Fixing segfaults in Async Streaming Generator #43775

alexeykudinkin · 2024-03-07T07:22:40Z

Related issue number

Addresses #43771

This change makes sure that no side-effects outlive invocation of execute_task method:

Previously, after scheduling tasks onto Core Worker's ThreadPoolExecutor these could have continued executing, even after the request has been cancelled (cancelling of the future wouldn't cancel already running task), leading to SIGSEGV when the task running in TPE would try to access data-structures that were already cleaned up after returning from this method.

With this change:

Upon encountering any failure, we'd set an interrupt_signal_event interrupting already scheduled, but not yet executed tasks (preventing them from modifying externally passed in data-structures)

Checks

I've signed off every commit(by using the -s flag, i.e., git commit -s) in this PR.
I've run scripts/format.sh to lint the changes in this PR.
I've included any doc changes needed for https://docs.ray.io/en/master/.
- I've added any new APIs to the API Reference. For example, if I added a
  method in Tune, I've added it in doc/source/tune/api/ under the
  corresponding .rst file.
I've made sure the tests are passing. Note that there might be a few flaky tests, see the recent failures at https://flakey-tests.ray.io/
Testing Strategy
- Unit tests
- Release tests
- This PR is not tested :(

jjyao

LG. Thanks for fixing it.

jjyao · 2024-03-07T23:06:16Z

python/ray/_raylet.pxd

@@ -126,7 +126,7 @@ cdef class CoreWorker:
        object fd_to_cgname_dict
        object _task_id_to_future_lock
        dict _task_id_to_future
-        object thread_pool_for_async_event_loop
+        object event_loop_executor


should we call it thread_pool_executor_for_asnc_event_loop?

Not a big fan of adding sentences as names (event_loop_executor captures the intent perfectly)

jjyao · 2024-03-07T23:27:45Z

python/ray/tests/test_streaming_generator_regression.py

@@ -0,0 +1,127 @@
+import time


You need to add it to bazel BUILD file otherwise it won't run by CI.

Do you want to add it to test_streaming_generator_4.py or create a _5.py?
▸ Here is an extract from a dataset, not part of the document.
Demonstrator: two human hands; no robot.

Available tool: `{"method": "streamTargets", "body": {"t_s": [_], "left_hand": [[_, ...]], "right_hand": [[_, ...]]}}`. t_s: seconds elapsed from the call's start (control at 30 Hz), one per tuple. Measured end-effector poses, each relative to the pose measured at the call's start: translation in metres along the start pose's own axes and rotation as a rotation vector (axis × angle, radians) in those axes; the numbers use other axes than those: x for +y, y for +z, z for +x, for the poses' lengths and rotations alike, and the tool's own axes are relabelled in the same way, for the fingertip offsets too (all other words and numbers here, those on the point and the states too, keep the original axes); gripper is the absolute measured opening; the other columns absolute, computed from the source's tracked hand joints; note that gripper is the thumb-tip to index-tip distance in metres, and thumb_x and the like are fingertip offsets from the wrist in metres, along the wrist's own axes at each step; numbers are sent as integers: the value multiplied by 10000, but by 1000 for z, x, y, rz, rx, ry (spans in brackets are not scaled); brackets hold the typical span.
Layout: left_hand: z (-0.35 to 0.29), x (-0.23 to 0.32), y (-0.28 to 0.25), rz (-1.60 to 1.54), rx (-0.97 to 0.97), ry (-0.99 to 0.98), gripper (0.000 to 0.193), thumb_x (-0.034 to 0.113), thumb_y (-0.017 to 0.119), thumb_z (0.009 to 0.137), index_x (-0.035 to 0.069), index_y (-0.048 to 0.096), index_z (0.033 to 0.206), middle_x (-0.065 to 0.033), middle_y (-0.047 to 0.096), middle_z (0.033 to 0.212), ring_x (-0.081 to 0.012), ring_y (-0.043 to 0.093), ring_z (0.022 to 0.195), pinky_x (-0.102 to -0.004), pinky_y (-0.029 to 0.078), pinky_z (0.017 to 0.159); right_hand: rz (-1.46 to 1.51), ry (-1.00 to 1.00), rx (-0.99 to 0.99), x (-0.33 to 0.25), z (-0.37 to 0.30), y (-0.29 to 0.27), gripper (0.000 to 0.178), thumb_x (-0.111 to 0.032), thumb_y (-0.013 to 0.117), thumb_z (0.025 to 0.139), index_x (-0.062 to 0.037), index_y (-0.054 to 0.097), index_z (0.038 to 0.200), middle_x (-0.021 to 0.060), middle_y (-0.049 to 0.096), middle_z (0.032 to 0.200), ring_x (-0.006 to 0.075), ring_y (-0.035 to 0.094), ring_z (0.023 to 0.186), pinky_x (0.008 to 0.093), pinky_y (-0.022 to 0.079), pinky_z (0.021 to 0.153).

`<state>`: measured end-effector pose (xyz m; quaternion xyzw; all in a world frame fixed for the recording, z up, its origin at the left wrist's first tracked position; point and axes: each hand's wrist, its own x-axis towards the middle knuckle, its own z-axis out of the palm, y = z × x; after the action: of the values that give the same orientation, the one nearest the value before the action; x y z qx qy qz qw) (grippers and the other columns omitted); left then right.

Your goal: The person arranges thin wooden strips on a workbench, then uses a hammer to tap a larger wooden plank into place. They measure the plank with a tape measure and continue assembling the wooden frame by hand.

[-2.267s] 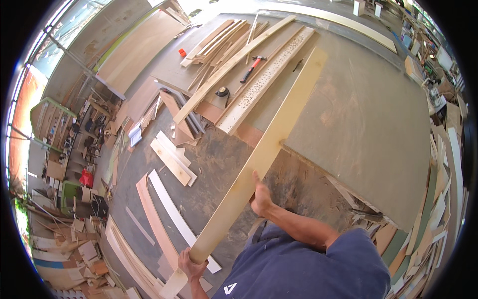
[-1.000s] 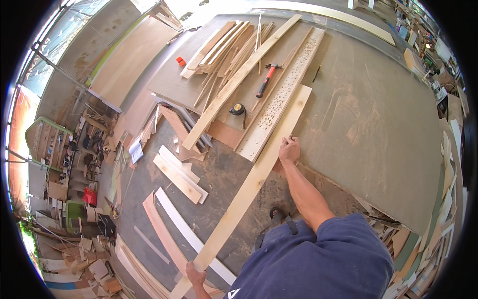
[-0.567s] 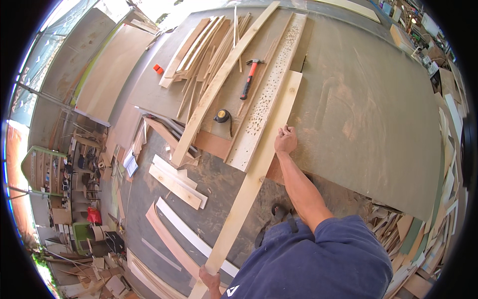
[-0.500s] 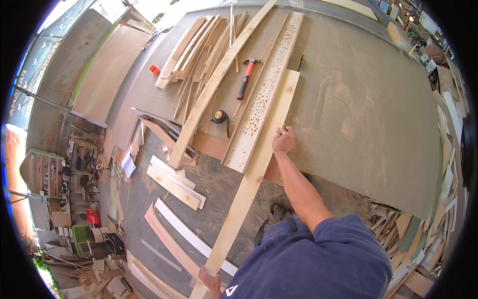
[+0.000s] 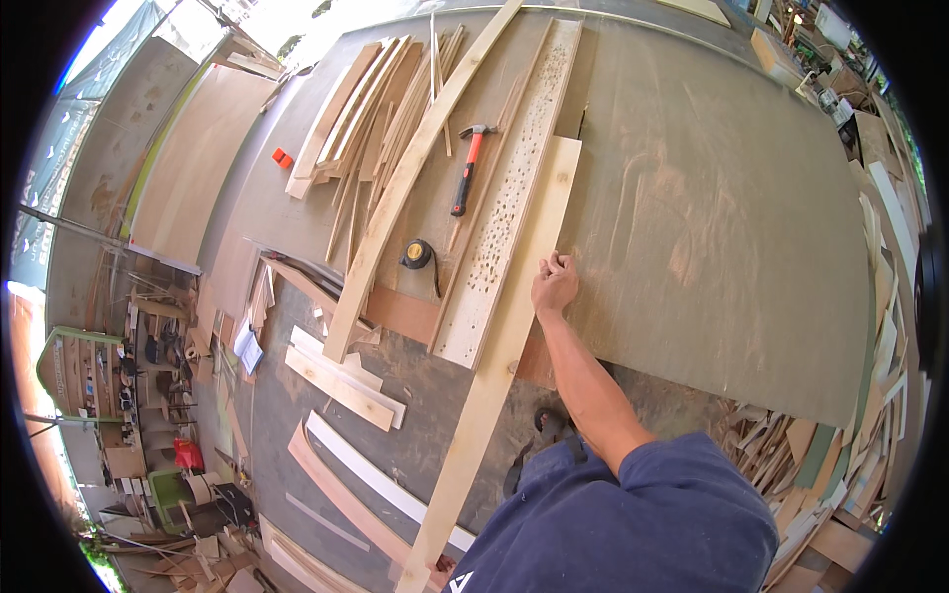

alexeykudinkin · 2024-03-08T03:02:20Z

@jjyao have to revisit the approach:

TPE is used cooperatively by multiple requests (hence can't shut it down)
Running multiple TPEs proves costly in the benchmarks (streaming_core_throughput.py)
Instead, revisited approach to use an external interruption (using threading.Event) that only causes very minor effect on performance (see below)

# Before (master)
Core Actors streaming throughput (ASYNC) (num_replicas=1, tokens_per_request=1000, batch_size=10): 13052.62 +- 372.43 tokens/s
(CallerActor pid=56100) Individual request quantiles:
(CallerActor pid=56100) 	P50=497.5112084999988
(CallerActor pid=56100) 	P75=648.4424480000001
(CallerActor pid=56100) 	P99=807.8154376599998

# After 
Core Actors streaming throughput (ASYNC) (num_replicas=1, tokens_per_request=1000, batch_size=10): 12782.83 +- 216.97 tokens/s
(CallerActor pid=51634) Individual request quantiles:
(CallerActor pid=51634) 	P50=504.2683960000014
(CallerActor pid=51634) 	P75=667.4028960000006
(CallerActor pid=51634) 	P99=811.2643177199991

rkooo567

IIUC the issue is if any of coroutine is failed (cancelled), it raises an exception before all tasks in the thread pool is finished -> ExecuteTask finishes before task inside thread pool finishes right?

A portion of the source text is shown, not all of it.